People v. Vera

281 P.2d 65, 131 Cal. App. 2d 669, 1955 Cal. App. LEXIS 2108
CourtCalifornia Court of Appeal
DecidedMarch 21, 1955
DocketCrim. 5296
StatusPublished
Cited by10 cases

This text of 281 P.2d 65 (People v. Vera) is published on Counsel Stack Legal Research, covering California Court of Appeal primary law. Counsel Stack provides free access to over 12 million legal documents including statutes, case law, regulations, and constitutions.

Bluebook
People v. Vera, 281 P.2d 65, 131 Cal. App. 2d 669, 1955 Cal. App. LEXIS 2108 (Cal. Ct. App. 1955).

Opinion

WHITE, P. J.

The district attorney of Los Angeles County filed an information against the defendant wherein she was charged in Count I with assault with a deadly weapon upon Celia Sanchez; Counts II, III, V and VI accused the defendant of the crime of assault by means of force likely to produce great bodily injury upon Celia Sanchez; and Count IV alleged the commission by defendant of the crime of mayhem (Pen. Code, § 203) allegedly committed upon Celia Sanchez.

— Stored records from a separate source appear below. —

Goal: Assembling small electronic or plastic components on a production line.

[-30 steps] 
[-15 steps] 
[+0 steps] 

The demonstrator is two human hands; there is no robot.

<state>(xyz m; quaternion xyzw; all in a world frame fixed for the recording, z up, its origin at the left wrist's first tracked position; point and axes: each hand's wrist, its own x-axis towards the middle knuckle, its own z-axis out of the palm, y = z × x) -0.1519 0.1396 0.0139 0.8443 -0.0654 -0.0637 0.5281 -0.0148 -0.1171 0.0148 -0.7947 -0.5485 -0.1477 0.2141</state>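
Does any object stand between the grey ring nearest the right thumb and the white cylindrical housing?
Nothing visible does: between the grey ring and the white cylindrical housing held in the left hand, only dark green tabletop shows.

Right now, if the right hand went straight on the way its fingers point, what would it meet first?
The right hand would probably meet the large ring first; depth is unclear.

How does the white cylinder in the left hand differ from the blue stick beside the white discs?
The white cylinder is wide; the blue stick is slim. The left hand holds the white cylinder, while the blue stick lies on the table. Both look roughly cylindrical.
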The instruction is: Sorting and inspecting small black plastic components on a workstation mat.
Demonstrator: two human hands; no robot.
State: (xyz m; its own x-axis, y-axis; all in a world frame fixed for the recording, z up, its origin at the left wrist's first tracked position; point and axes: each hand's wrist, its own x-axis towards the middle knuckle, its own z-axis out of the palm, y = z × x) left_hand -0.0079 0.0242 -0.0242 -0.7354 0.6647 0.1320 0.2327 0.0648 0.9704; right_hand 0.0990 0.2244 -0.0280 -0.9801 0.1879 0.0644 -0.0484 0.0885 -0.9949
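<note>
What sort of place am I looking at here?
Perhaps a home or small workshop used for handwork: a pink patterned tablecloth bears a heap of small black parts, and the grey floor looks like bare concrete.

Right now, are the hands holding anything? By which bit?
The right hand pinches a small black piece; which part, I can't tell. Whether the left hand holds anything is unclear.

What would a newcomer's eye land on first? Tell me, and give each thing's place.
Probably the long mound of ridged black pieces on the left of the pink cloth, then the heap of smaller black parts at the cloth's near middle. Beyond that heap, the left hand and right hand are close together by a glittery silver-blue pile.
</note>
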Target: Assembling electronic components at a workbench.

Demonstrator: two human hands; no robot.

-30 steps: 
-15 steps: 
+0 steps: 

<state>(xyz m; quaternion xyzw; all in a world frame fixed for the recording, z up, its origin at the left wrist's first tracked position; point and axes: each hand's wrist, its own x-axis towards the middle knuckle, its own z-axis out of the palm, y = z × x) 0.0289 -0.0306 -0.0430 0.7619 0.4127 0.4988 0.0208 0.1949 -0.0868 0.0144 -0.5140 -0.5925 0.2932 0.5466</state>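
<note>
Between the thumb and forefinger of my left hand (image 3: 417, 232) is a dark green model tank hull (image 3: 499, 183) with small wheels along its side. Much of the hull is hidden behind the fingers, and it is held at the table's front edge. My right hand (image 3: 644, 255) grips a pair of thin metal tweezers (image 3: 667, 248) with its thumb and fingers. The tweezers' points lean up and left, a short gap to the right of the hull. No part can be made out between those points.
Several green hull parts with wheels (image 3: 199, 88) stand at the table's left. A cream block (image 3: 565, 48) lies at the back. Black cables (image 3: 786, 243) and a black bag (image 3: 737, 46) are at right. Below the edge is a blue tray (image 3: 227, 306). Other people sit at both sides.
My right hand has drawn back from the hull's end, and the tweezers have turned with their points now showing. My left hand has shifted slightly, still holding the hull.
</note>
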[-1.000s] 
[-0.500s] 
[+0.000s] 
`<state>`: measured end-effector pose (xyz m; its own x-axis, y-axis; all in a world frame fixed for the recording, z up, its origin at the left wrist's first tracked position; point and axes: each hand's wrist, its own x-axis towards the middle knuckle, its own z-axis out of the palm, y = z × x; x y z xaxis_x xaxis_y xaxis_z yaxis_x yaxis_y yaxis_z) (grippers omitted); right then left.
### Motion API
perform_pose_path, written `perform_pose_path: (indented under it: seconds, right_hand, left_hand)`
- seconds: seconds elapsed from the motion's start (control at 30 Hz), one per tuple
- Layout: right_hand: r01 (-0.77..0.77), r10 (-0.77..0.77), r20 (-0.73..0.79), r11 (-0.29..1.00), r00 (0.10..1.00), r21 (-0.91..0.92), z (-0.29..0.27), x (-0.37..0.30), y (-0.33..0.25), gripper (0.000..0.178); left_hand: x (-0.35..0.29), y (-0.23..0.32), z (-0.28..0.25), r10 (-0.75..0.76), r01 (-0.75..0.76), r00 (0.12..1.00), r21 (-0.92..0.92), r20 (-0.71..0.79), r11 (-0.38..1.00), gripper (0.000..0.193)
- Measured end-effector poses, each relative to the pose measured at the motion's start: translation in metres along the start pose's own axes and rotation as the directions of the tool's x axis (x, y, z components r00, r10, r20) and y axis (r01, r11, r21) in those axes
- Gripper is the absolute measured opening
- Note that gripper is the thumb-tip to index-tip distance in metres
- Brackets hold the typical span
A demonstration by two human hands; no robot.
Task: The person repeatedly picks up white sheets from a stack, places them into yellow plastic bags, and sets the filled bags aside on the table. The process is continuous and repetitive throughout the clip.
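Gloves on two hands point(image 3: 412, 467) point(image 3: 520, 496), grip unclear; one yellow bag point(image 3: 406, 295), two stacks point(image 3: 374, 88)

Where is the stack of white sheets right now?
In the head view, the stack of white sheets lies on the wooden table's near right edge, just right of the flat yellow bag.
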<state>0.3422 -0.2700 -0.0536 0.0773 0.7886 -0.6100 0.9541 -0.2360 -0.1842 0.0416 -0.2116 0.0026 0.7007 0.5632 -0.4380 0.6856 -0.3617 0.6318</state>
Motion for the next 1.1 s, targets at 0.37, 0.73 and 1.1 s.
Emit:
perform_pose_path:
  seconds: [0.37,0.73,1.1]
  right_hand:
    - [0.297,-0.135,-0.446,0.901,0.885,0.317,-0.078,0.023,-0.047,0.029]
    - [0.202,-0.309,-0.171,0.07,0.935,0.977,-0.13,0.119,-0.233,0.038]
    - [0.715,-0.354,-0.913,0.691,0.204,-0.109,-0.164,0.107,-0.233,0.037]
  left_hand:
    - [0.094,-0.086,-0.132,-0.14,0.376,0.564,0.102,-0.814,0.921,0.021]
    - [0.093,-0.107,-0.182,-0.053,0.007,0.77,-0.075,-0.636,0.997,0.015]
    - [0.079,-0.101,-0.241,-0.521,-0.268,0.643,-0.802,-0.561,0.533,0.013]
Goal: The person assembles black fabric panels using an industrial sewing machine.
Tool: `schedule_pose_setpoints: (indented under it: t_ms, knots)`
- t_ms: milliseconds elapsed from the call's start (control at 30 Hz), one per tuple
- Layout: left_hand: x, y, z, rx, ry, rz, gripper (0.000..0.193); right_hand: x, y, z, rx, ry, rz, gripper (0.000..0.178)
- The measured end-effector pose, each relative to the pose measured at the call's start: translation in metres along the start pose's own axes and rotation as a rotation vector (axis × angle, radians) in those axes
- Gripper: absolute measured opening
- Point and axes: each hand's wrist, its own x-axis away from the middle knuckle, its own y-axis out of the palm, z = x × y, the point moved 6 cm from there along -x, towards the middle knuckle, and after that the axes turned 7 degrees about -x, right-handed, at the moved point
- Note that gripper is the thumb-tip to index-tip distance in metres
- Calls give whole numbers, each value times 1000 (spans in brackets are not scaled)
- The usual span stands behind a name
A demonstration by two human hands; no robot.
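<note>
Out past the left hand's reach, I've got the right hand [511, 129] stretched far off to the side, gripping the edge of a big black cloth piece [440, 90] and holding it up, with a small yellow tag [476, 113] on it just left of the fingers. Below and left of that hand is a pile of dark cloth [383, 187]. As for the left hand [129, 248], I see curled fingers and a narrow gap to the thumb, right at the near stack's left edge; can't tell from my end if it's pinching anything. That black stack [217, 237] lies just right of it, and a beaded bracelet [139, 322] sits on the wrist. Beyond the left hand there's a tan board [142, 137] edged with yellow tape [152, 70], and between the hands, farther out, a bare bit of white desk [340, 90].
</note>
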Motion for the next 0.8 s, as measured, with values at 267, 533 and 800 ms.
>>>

*671 To each count of the information defendant pleaded not guilty and not guilty by reason of insanity. The cause proceeded to trial before a jury which found her guilty as charged in each count of the information, and also found that she was sane at the time she committed the offenses of which she was found guilty. Motion for a new trial was denied and defendant was sentenced to imprisonment in the California Institution for Women on each count, the sentences to run consecutively. From the judgments of conviction and the order denying her motion for a new trial, defendant prosecutes this appeal.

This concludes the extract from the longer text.